Part of the problem here is that the allocation bundles don't map well into
nice clean annual buckets. It is the overall trend that matters, not the
fact that any given year had a higher or lower growth rate.

> 
> Those years where the growth was smaller than the year before never
> happened twice or more in a row.
> 
> This basically means that unless things take a radical turn, the long-
> term trend is accelerating growth so that remaining 40% will be gone
> in less than 9 years. Probably something like 7, as Geoff Huston
> predicts.

While the exact date of exhaustion is impossible to predict, Geoff's 2012
target is presented to placate those in serious denial. The fundamental burn
rate has been compound growth since 2000, and there is no reason for it to
slow. In fact at the past NANOG meeting John asked if anyone saw reason for
ARIN to pursue modifying the policy, and there was dead silence as no
organization was willing to slow their business model for 'the global good'.

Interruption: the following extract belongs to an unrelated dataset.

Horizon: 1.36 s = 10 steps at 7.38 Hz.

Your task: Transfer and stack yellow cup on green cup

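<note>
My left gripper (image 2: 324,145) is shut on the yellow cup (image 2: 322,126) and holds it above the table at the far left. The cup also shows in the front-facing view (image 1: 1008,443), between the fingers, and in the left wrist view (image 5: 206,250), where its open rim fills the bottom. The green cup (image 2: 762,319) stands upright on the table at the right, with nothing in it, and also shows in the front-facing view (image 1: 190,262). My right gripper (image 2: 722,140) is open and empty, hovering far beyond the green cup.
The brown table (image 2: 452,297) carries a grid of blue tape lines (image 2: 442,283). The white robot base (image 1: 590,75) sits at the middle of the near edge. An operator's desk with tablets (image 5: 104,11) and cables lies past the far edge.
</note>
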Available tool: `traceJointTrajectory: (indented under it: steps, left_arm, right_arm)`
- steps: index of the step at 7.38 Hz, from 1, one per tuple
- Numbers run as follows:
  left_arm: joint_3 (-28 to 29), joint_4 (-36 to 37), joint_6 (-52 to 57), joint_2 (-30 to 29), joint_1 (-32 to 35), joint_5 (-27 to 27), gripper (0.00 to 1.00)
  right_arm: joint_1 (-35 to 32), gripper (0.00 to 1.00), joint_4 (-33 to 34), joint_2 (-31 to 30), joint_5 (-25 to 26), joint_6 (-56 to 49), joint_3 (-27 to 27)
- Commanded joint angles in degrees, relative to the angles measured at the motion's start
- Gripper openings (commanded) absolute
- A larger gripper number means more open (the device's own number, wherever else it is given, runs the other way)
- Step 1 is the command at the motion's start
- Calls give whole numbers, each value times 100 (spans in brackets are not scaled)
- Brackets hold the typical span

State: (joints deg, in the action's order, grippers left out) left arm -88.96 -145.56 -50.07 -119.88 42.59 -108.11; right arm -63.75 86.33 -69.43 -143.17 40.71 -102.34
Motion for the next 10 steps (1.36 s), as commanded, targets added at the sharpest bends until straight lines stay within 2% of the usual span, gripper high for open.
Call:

At the same time, arriving at a lifetime anywhere near 2012 for the
remaining pool takes dividing it by a constant rate of ~.75 /8's per month
(the recent snapshot of cumulative outbound from the RIRs). On the other
hand, applying the effective 5 yr+ historical compound consumption rate to
the remaining pool shows that IANA runs out in late 2008
(http://www.tndh.net/~tony/ietf/5-yr-projection.pdf) at which point the RIRs
collectively having 18 months on hand. Any given RIR may run out sooner or
later than mid-2010 depending on their pool size and burn rate. All of this
assumes no change in behavior, and the only predictable change at this point
is a land grab. 

> 
> When this happens, it will become extremely hard to find IPv4
> addresses for new stuff, so many people/devices will have to share a
> single address through NAT. Today, NAT mostly works because it's not
> too hard to find someone who isn't NATed to coordinate the
> communication. With IPv4 depleted that situation will change for any
> new deployments, so NAT headaches will increase rapidly. (Bittorrent
> with half the peers behind NAT is no problem. Bittorrent with all the
> peers behind NAT is suboptimal. Bittorrent with everyone including
> the tracker behind NAT makes you want to look up the meaning of
> "sneakernet".) At that point, it becomes a no-brainer to add IPv6 to
> bypass the IPv4 NAT and soon people who still have enough IPv4 space
> will want to use IPv6 too because that gives them easier access to
> people who don't have an IPv4 address.
> 
> At this point ISPs will want to provide IPv6 services too because
> without that, IPv4-starved ISPs have a very hard time competing with
> IPv4-rich ISPs. With IPv6 they're still not on an even footing but at
> least the distance isn't as great.

While you are correct, this seems to understate the case. The compound
consumption rate of the last 5+ years has been during wide deployment of
nat. While many still disbelieve, there really are organizations that have
exceeded the capacity set aside in rfc1918 and for business reasons are
refusing to deal with multi-layered internal nat. They understand the real
cost of this broken technology, and will not go there.

> 
> In other words: even though we have significant NAT today, people who
> need/want an unmolested IPv4 address today can have it without too
> much trouble. When IPv4 addresses are gone, this will stop being the
> case and IPv6 will start to look much more appealing.
> 
> It would also help if by that time all software would work over IPv6.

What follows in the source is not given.